— AIM OF THE TASK —
Word for word, transcribe the data below from the line with "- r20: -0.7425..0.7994" to the line with "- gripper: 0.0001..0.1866", keeping both of those lines.

|---|

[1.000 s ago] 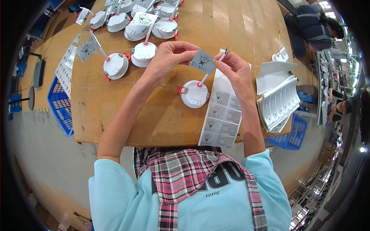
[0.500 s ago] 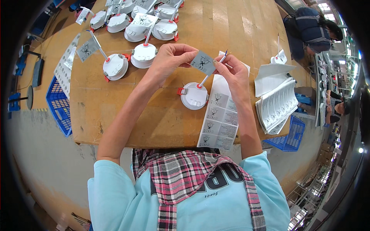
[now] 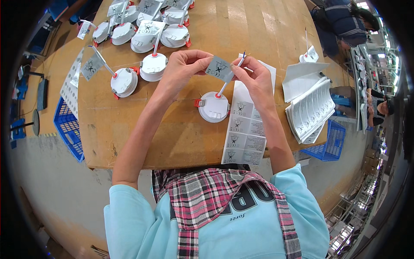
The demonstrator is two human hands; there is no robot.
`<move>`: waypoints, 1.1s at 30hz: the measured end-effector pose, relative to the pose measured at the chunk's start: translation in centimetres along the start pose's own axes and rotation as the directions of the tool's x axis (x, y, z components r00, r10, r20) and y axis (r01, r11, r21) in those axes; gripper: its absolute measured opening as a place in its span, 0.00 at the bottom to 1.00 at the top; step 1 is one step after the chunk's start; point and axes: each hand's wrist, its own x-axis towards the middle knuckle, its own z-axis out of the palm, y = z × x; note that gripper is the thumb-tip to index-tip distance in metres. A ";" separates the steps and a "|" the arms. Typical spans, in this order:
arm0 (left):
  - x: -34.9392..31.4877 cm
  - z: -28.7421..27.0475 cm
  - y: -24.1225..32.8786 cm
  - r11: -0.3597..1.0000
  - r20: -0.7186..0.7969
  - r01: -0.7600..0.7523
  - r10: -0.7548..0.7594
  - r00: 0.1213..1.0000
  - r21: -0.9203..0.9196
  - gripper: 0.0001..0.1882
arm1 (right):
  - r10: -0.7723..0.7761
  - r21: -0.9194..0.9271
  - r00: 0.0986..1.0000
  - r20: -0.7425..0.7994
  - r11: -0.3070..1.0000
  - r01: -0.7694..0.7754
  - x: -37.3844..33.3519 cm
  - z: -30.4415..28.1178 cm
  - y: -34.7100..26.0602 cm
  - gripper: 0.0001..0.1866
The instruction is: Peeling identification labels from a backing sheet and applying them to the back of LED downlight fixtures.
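My left hand [image 3: 185, 71] pinches the left edge of a small silver-grey printed label [image 3: 218, 69]. The label's other edge lies at the white cable [image 3: 222, 89], where my right hand [image 3: 255, 84] grips cable and label between thumb and fingers. That cable rises from a red grommet on a round white downlight [image 3: 213, 108], which rests on the table below my hands with red-tipped spring clips at its sides. Bare wire ends stick out above my right fingers. Under my right forearm lies a sheet of labels [image 3: 245, 149], partly hidden by the hand.
More downlights [image 3: 144, 42] with labelled cables crowd the far left of the wooden table [image 3: 181, 146]. A stack of label sheets [image 3: 308, 112] lies right, with one downlight [image 3: 309, 56] beyond it. Blue baskets [image 3: 69, 125] stand beside the table. Other people [image 3: 345, 21] are at far right.
The whole view has shifted slightly. Both hands still hold the label at the cable, and the label is tilted a little differently; the downlight stays on the table.
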 end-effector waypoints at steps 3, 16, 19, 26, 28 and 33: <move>0.0 0.1 0.1 1.000 -0.004 0.005 -0.005 1.000 0.005 0.14 | 0.003 -0.011 1.000 -0.004 1.000 -0.003 0.0 0.0 0.0 0.05; -0.4 -0.2 0.4 1.000 0.006 -0.002 0.002 1.000 -0.025 0.15 | 0.014 -0.042 0.999 -0.031 0.999 -0.015 -0.2 0.3 0.1 0.05; -0.5 -0.4 0.4 0.996 0.023 0.000 0.002 1.000 -0.093 0.16 | 0.021 -0.050 0.999 -0.036 0.999 -0.023 -0.2 0.3 0.1 0.05; -0.6 0.7 0.4 0.992 -0.030 0.003 0.001 1.000 0.123 0.12 | 0.016 -0.016 0.999 -0.037 1.000 -0.016 -0.2 0.2 0.1 0.06; -0.6 0.6 0.2 0.993 -0.044 -0.016 0.021 0.999 0.117 0.10 | 0.016 -0.035 1.000 -0.021 0.999 -0.017 -0.2 0.3 0.0 0.06; -0.5 0.6 -0.5 0.997 -0.012 0.008 -0.009 1.000 -0.072 0.08 | 0.015 0.017 0.999 -0.036 1.000 -0.014 -0.1 0.5 0.2 0.07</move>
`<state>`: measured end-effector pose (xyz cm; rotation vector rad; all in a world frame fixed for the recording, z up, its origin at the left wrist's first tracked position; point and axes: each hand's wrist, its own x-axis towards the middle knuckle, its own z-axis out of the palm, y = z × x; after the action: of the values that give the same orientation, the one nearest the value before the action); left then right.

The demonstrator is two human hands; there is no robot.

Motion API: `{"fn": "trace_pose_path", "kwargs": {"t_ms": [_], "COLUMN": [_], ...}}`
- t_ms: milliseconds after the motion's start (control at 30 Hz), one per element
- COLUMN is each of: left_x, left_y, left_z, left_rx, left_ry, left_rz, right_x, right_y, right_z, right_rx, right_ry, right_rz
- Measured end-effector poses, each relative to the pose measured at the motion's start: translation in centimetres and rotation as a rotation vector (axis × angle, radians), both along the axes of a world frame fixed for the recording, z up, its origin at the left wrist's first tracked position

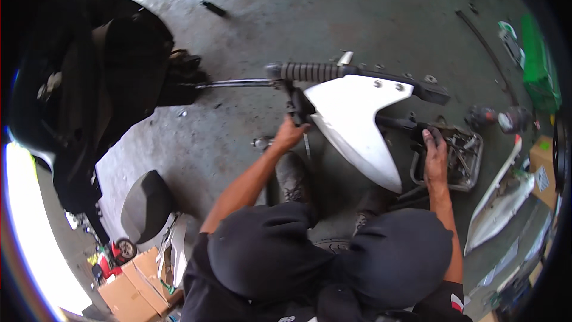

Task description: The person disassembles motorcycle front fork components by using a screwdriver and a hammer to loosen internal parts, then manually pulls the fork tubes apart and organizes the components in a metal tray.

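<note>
A motorcycle front fork [387, 77] lies crosswise before me, with a ribbed rubber boot [313, 71] on its far leg. Its bare metal steering stem [238, 83] points left. Bolted to the fork is a white front fender [351, 122], its pointed end toward my knees. My left hand [289, 136] is closed on the black bracket at the fork's left end; part of its grip is hidden. Around the right end of the near fork leg [396, 123] my right hand [435, 149] curls its fingers.
A metal tray [475, 170] of small tools and parts sits beside my right hand. A large black motorcycle body [119, 71] stands at left. White panel [500, 209], plastic bottle [513, 120] and green box [539, 65] lie right; a cardboard box [134, 286] is lower left.
</note>
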<state>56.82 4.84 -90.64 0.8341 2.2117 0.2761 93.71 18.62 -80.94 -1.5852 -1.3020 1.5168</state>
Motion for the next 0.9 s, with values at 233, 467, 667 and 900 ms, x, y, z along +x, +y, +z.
{"fn": "trace_pose_path", "kwargs": {"t_ms": [233, 467, 667, 900], "left_x": [2.5, 1.3, -7.9, -10.0], "left_y": [0.3, -7.9, -17.7, -25.9], "left_z": [-0.6, 1.8, 3.5, 5.0], "left_rx": [0.227, 0.534, 0.518, -0.128], "left_ry": [-0.118, -0.074, -0.112, 0.087], "left_rz": [0.162, 0.527, 1.01, 0.718], "right_x": [-5.9, -5.3, -7.3, -9.5], "right_y": [4.6, 5.3, 6.6, 5.4], "right_z": [-3.7, -6.0, -1.3, -0.7], "right_rx": [-0.642, -0.558, -0.512, -0.568], "right_ry": [0.962, 1.272, 1.102, 0.99], "right_rz": [-0.259, -0.113, -0.333, -0.415]}}
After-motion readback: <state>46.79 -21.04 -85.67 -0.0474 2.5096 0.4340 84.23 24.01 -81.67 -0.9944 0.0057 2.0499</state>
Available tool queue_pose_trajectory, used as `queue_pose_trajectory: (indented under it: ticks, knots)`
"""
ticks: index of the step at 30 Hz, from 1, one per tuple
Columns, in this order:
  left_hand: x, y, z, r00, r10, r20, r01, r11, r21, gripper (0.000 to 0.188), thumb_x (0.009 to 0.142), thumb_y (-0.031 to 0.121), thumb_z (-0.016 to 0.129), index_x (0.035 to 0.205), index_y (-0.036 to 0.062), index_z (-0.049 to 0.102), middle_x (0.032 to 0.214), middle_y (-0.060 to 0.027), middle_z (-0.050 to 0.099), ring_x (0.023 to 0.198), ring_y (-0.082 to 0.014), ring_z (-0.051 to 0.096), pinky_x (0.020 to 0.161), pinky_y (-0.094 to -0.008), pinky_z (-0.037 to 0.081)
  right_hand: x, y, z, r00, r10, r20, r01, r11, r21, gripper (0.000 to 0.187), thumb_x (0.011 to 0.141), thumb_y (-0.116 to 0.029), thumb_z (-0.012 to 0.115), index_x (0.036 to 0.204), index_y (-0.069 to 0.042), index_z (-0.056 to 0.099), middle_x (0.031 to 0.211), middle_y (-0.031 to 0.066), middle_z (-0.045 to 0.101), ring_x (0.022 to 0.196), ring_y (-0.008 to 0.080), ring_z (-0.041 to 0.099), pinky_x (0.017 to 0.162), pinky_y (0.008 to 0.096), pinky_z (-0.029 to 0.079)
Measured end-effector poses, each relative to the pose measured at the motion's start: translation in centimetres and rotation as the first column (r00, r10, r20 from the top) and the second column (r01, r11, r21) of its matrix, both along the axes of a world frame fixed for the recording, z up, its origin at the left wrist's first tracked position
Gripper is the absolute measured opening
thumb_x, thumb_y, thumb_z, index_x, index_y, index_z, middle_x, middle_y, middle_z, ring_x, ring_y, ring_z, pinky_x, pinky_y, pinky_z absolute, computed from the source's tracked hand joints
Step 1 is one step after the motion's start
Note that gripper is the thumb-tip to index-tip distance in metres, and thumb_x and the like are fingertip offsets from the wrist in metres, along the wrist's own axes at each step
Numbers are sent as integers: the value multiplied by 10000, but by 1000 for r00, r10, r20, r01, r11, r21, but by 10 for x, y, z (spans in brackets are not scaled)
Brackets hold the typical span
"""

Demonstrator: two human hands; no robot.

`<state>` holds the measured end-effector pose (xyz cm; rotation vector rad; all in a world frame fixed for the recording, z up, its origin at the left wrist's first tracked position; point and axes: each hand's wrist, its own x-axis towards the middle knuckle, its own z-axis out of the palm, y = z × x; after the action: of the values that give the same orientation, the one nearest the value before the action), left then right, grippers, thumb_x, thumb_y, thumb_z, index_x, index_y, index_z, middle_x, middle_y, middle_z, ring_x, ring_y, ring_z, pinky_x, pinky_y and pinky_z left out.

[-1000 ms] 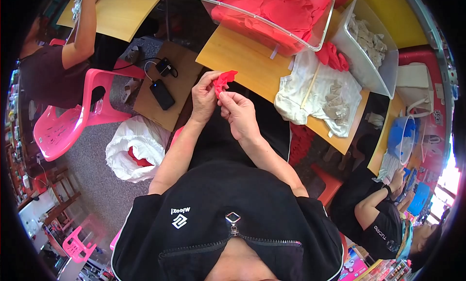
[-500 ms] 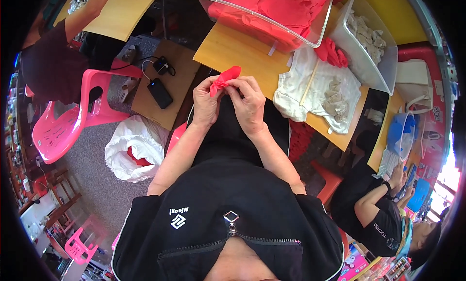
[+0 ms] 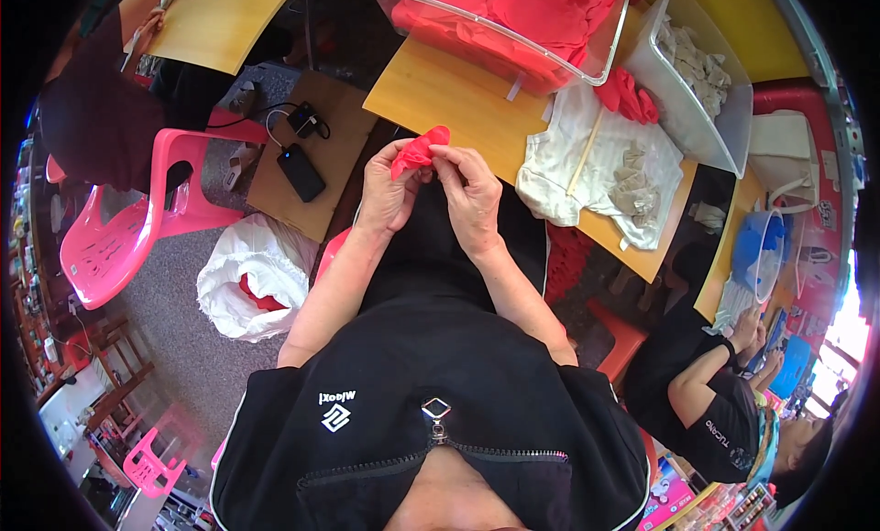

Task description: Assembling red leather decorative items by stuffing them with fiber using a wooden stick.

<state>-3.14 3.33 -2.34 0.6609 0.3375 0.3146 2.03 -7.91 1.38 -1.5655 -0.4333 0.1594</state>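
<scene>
A small piece of red fabric (image 3: pixel 420 152) is pinched between both of my hands above my lap, just in front of the yellow table edge (image 3: pixel 431 100). My left hand (image 3: pixel 387 187) grips its lower left part with thumb and fingers. My right hand (image 3: pixel 472 193) holds the right side, fingers curled over it. Most of the fabric is bunched and partly hidden by my fingers.
A clear bin (image 3: pixel 513 27) of red fabric pieces stands on the table. White cloth (image 3: pixel 600 169) with a stick lies to the right, beside a white tub (image 3: pixel 701 82). A pink chair (image 3: pixel 115 237), white bag (image 3: pixel 243 274) and cardboard with phone (image 3: pixel 301 171) sit left. Another person (image 3: pixel 706 393) sits lower right.
Both hands have shifted slightly toward my body while still working the red piece; the fabric has been bunched and turned between the fingers.
</scene>
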Motion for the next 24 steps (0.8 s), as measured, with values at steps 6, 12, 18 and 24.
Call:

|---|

— EXERCISE RESPONSE —
  - r20: -0.7425..0.7994
  - r11: -0.3070..1.0000
  - r01: -0.7694..0.7754
  - x: -37.3844..33.3519 cm
  - z: -30.4415..28.1178 cm
  - y: -34.7100..26.0602 cm
  - gripper: 0.0001..0.1866

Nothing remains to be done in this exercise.